**Work to complete:** Start at the first line below and write out everything verbatim except the pictures.

===

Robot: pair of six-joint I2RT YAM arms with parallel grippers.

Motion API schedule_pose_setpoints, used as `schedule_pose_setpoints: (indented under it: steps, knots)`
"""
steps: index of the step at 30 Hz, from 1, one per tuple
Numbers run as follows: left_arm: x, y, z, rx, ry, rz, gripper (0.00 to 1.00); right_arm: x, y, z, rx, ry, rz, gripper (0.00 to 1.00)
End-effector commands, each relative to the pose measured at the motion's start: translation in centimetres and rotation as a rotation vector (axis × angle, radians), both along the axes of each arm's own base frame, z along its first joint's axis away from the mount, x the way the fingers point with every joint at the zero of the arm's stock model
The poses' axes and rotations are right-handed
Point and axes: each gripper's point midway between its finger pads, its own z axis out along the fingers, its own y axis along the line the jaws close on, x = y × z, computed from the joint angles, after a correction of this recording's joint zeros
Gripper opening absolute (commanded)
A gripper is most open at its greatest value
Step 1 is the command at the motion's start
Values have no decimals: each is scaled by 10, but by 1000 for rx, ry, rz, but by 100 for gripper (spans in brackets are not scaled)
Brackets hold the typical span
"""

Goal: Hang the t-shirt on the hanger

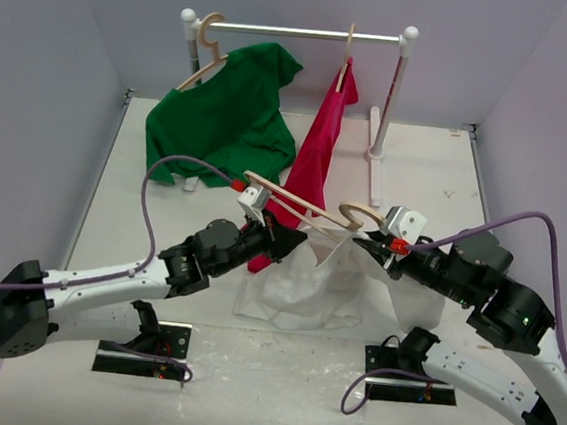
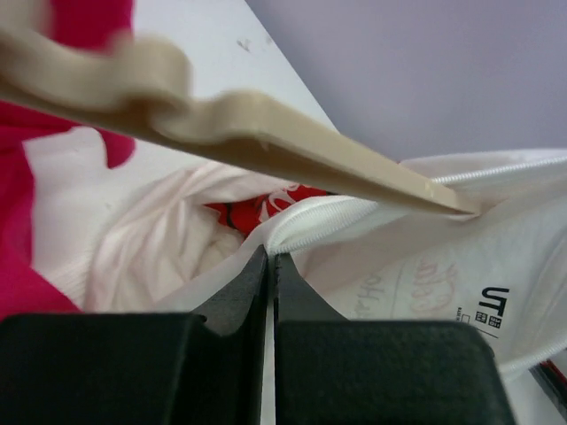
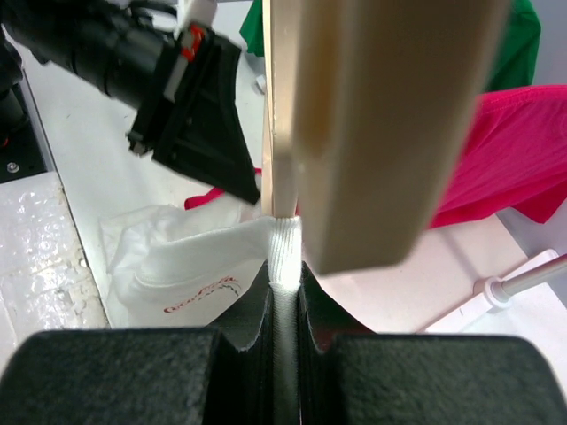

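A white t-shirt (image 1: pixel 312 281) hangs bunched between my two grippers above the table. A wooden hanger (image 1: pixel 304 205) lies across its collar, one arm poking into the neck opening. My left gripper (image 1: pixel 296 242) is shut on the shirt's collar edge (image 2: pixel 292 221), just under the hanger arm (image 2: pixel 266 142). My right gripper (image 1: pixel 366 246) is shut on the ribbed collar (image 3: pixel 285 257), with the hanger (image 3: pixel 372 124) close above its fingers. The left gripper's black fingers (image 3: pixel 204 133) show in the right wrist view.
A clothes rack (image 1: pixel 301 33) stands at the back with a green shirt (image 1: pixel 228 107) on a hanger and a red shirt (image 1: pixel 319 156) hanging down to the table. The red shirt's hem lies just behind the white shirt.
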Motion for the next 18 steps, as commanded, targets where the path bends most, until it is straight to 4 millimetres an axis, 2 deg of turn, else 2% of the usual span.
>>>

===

**Response area:**
Robot: pair of six-joint I2RT YAM arms with parallel grippers.

Motion API schedule_pose_setpoints, used as `schedule_pose_setpoints: (indented under it: steps, knots)`
"""
steps: index of the step at 30 Hz, from 1, one per tuple
Numbers run as follows: left_arm: x, y, z, rx, ry, rz, gripper (0.00 to 1.00); right_arm: x, y, z, rx, ry, rz, gripper (0.00 to 1.00)
End-effector commands, each relative to the pose measured at the motion's start: translation in centimetres and rotation as a rotation vector (axis × angle, radians), both along the axes of each arm's own base frame, z along its first joint's axis away from the mount, x the way the fingers point with every joint at the zero of the arm's stock model
The poses' axes and rotations are right-handed
Point and axes: each gripper's point midway between its finger pads, its own z axis out along the fingers, its own y axis along the line the jaws close on, x = y × z, computed from the joint angles, after a correction of this recording's joint zeros
Gripper opening absolute (commanded)
A gripper is most open at its greatest value
Step 1 is the command at the motion's start
Values have no decimals: each is scaled by 10, but by 1000 for rx, ry, rz, but by 100 for gripper (spans in brackets are not scaled)
Brackets hold the typical span
"""

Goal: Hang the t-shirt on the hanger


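A white t-shirt (image 1: pixel 312 281) hangs bunched between my two grippers above the table. A wooden hanger (image 1: pixel 304 205) lies across its collar, one arm poking into the neck opening. My left gripper (image 1: pixel 296 242) is shut on the shirt's collar edge (image 2: pixel 292 221), just under the hanger arm (image 2: pixel 266 142). My right gripper (image 1: pixel 366 246) is shut on the ribbed collar (image 3: pixel 285 257), with the hanger (image 3: pixel 372 124) close above its fingers. The left gripper's black fingers (image 3: pixel 204 133) show in the right wrist view.
A clothes rack (image 1: pixel 301 33) stands at the back with a green shirt (image 1: pixel 228 107) on a hanger and a red shirt (image 1: pixel 319 156) hanging down to the table. The red shirt's hem lies just behind the white shirt.
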Motion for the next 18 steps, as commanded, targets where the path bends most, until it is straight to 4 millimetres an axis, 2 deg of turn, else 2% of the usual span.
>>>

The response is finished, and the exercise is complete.